WORK ORDER:
Exactly retype the opening line of the entries and every line after it, ending with the line that contains "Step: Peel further". Skip all pictures.
[INFORMATION SHOWN Boundary: Start]
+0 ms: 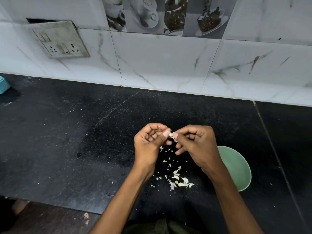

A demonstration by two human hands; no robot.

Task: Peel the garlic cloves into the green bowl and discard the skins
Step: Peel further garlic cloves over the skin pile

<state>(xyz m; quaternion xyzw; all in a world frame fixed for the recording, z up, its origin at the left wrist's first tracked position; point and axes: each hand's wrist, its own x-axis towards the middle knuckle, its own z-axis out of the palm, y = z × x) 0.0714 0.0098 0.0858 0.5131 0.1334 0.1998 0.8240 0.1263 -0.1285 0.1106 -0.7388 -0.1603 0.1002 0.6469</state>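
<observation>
Both hands meet above the black counter [84, 149]. My left hand [148, 142] and my right hand [197, 146] pinch one small pale garlic clove [170, 134] between thumbs and fingertips. Below them a scatter of white garlic skins [177, 180] lies on the counter. The green bowl [236, 168] stands to the right, partly hidden behind my right forearm; I cannot see anything inside its visible part.
A white marbled tile wall [168, 65] rises behind the counter, with a socket plate [60, 39] at the upper left. A light blue object [3, 85] pokes in at the left edge. The counter's front edge runs along the lower left.
</observation>
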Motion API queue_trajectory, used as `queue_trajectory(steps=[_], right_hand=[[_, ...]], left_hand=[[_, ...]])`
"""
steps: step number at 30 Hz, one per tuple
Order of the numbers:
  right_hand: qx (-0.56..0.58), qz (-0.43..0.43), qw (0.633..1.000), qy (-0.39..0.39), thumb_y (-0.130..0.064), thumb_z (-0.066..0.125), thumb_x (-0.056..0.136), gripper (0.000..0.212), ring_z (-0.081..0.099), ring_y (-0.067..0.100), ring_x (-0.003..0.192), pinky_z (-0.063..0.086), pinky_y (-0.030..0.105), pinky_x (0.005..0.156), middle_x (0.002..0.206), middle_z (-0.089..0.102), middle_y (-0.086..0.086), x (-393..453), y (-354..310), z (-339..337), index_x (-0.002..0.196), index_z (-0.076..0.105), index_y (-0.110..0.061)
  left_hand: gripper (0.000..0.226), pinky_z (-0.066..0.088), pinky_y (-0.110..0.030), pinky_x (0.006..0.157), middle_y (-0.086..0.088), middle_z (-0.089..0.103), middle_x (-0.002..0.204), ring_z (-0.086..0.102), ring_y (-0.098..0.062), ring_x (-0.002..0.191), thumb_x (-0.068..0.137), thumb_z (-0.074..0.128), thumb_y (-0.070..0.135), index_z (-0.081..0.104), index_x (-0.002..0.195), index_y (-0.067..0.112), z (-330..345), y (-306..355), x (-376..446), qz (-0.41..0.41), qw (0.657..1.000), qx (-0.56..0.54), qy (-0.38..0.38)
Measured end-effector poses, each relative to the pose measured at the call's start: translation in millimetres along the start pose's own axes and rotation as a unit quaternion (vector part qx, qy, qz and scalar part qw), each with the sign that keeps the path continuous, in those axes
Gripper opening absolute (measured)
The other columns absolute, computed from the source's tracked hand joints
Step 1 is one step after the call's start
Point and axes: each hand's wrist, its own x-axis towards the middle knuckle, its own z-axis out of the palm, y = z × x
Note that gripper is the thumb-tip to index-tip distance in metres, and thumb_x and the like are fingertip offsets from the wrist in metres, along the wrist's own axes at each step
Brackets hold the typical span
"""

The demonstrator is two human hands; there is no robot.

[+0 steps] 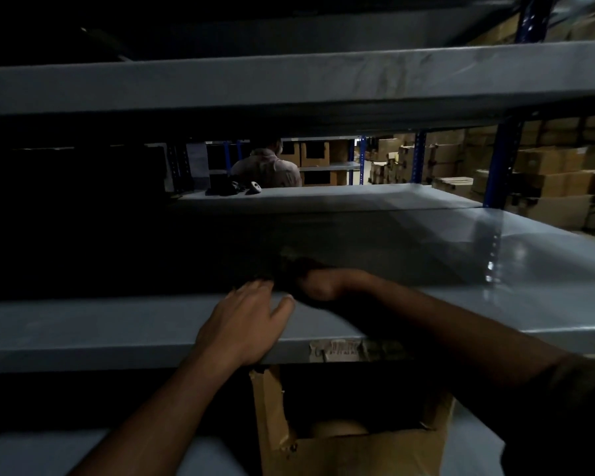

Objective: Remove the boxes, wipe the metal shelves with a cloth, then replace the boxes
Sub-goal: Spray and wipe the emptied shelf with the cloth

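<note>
— Shelves first: where do we stand with them?

— We face a grey metal shelf (426,255) at chest height. Its top is bare on the lit right side and falls into deep shadow on the left. Another grey shelf (289,80) runs above it.

— And our hands?

— Our left hand (244,324) rests on the front edge of the middle shelf, fingers straight and spread over the lip, thumb out to the right. That grip is apart and holds nothing.

— The right one?

— Our right hand (318,285) reaches across from the right, just behind the left, and lies on the shelf top. It is blurred and dark. Something dark and bunched, likely the cloth (289,266), sits at its fingers, but we cannot tell whether that grip is clamped on it.

— Any boxes nearby?

— One torn, open cardboard box (351,441) stands on the level below, directly under our hands. A worn paper label (337,350) sticks to the shelf's front edge above it.

— What lies beyond?

— Through the gap we see a further shelf (323,195) with small dark items (234,188) on it, a person (267,166) seen from behind, blue uprights (498,163), and stacked cartons (547,173) at the right.
</note>
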Motion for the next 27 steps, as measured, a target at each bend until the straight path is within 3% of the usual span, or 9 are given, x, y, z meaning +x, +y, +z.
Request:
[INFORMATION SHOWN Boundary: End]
EXPECTED ANSWER:
+0 ms: 

A demonstration by two human hands; no robot.

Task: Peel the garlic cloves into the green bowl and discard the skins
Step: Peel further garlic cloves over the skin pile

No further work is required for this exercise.